PROVIDED DATA =>
BEGIN
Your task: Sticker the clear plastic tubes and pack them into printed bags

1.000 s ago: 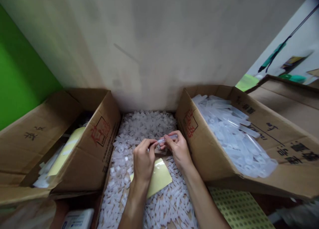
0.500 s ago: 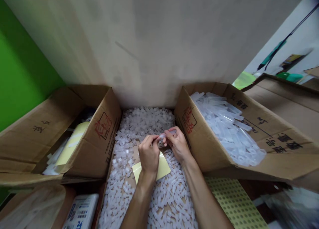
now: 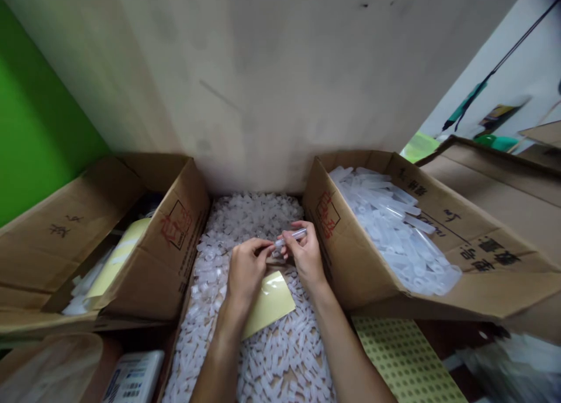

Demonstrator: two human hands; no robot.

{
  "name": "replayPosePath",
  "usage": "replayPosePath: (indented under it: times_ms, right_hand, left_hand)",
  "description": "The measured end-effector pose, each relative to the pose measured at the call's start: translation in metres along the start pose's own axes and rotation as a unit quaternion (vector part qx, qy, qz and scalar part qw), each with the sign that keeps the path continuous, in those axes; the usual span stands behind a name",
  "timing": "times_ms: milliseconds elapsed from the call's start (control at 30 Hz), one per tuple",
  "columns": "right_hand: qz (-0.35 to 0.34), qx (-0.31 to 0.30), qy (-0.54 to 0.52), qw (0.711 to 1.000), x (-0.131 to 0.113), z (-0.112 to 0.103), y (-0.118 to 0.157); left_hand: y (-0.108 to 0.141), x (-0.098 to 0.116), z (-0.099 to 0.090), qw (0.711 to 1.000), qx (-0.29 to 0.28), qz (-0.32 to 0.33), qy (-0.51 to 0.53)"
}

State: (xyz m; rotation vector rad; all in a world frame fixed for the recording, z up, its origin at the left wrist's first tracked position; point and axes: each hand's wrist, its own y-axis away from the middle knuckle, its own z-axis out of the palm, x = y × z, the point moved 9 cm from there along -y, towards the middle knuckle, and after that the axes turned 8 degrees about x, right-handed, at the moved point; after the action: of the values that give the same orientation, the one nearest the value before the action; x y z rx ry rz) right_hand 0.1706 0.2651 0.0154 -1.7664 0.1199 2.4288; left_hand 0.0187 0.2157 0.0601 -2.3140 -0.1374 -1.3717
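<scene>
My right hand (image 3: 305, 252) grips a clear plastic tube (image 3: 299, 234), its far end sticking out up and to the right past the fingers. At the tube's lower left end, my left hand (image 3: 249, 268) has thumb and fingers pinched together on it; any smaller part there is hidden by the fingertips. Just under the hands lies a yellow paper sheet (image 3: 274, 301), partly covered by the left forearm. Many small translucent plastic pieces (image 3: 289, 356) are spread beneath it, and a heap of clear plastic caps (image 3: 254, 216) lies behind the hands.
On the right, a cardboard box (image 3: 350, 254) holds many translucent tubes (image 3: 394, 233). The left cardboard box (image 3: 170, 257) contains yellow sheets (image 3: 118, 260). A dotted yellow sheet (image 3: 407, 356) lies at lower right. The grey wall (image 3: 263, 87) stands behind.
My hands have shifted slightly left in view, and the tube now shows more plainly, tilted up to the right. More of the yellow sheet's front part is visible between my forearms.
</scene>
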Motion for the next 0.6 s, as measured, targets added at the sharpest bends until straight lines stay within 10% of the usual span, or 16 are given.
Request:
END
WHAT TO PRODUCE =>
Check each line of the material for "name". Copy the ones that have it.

SOLVED PROBLEM =>
  "name": "replayPosePath",
  "description": "The measured end-effector pose, each relative to the pose measured at the call's start: translation in metres along the start pose's own axes and rotation as a unit quaternion (vector part qx, qy, qz and scalar part qw), each with the sign that keeps the path continuous, in those axes; the usual span stands behind a name",

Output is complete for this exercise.